Both traditional associations and Scotland’s largest association, Wheatley Group, more than doubled their spending on authorised but uncontracted commitments. LSVTs almost doubled their contracted commitments, while traditionals saw theirs rise by over a quarter and Wheatley’s by more than half.
Wheatley said it had enough cash or bank lending to meet its capital commitments.
Wales
The Welsh associations in the report increased their capital commitments by 12 per cent. LSVTs upped their capital commitments by a quarter, but traditional associations saw them fall by two per cent. Contracted spending fell for both traditional and LSVTs, as did authorised but uncontracted spending plans for traditional associations. However, LSVTs’ uncontracted spending rose 28 per cent.
Stock transfer association Trivallis, which had the 12th-largest capital commitment plans in the UK, planned to fund them through a £113m loan from Lloyds Bank, gap funding of £7.3m a year from the Welsh government and rental income.
Northern Ireland
Once again, all the capital commitments of the five Northern Irish associations in the report had been allocated to contractors. Spending rose nine per cent to £142m.
Future prospects
Figures from the Ministry of Housing, Communities and Local Government show that housing starts by housing associations in 2016/17 were up nearly four per cent to 25,550. They rose 70 per cent in Scotland to 4,950 and fell 23 per cent in Northern Ireland to 1,000. Wales no longer provides starts figures for housing associations because of confusion by building control departments over whether a home was being built for a housing association or for a private company which had led to misreporting.
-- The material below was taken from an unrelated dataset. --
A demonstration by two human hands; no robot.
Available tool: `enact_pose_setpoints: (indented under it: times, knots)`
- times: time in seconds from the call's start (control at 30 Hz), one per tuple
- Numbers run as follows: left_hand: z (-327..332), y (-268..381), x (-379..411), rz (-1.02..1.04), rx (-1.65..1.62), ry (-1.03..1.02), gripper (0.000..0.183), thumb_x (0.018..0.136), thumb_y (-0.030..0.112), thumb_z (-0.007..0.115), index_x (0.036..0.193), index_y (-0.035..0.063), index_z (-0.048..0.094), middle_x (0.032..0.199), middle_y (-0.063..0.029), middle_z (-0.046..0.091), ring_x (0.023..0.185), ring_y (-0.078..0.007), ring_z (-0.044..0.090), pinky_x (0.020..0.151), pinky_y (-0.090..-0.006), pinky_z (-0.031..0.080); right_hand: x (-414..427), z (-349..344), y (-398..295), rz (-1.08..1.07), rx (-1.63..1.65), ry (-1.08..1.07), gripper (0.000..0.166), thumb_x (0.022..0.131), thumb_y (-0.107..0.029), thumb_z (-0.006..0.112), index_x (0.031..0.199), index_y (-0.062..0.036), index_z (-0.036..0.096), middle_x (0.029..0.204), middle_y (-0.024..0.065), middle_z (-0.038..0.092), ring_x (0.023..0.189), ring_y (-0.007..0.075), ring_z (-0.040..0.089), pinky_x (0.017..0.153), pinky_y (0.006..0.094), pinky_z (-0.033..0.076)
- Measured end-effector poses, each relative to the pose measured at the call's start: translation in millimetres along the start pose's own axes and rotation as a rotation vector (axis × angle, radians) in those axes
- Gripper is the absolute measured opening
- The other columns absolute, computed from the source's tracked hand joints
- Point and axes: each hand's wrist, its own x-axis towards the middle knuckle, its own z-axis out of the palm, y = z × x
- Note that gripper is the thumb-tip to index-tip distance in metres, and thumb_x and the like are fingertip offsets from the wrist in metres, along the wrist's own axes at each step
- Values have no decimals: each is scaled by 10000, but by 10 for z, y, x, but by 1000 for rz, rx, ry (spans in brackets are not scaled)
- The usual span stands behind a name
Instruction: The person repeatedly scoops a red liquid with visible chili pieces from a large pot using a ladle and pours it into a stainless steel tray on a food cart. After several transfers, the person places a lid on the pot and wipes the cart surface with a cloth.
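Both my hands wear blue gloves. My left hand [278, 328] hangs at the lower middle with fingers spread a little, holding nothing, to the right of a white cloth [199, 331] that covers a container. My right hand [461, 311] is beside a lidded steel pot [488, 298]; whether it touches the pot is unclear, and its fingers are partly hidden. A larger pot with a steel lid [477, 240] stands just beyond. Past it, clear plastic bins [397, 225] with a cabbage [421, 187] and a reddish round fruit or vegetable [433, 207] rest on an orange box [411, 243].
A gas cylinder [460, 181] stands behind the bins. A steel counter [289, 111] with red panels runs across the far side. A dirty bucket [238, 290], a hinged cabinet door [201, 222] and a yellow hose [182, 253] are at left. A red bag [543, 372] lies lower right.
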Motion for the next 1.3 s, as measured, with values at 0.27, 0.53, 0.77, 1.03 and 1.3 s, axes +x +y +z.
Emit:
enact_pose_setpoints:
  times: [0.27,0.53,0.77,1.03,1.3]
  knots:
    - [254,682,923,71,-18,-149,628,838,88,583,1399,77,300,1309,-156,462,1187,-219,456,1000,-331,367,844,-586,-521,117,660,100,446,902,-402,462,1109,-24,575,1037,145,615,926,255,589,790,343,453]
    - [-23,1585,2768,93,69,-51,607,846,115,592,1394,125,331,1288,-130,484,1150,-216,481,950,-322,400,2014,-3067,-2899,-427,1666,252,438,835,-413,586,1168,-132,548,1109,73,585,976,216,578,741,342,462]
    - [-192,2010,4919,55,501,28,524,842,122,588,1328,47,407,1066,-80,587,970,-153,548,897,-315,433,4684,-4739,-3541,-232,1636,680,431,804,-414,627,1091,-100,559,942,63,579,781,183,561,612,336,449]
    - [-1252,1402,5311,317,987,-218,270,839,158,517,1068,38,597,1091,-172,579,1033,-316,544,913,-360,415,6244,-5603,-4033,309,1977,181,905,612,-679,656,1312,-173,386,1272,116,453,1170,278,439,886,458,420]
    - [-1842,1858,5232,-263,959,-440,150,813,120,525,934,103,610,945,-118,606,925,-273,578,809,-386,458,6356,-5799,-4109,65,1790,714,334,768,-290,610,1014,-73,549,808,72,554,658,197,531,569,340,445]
The 2017 accounts end before the Grenfell Tower fire happened in June 2017. As a result of the disaster some housing associations will need to undertake remediation work on existing stock, so the 2018 accounts may show this additional spending.
The HCA is also keeping an eye on associations to check that those that cut back on repairs and maintenance spending to mitigate the effects of the rent reduction are maintaining their homes sufficiently. In its sector risk profile for 2017 it warned that a lack of investment in existing properties can store up problems for the future and make properties harder to let.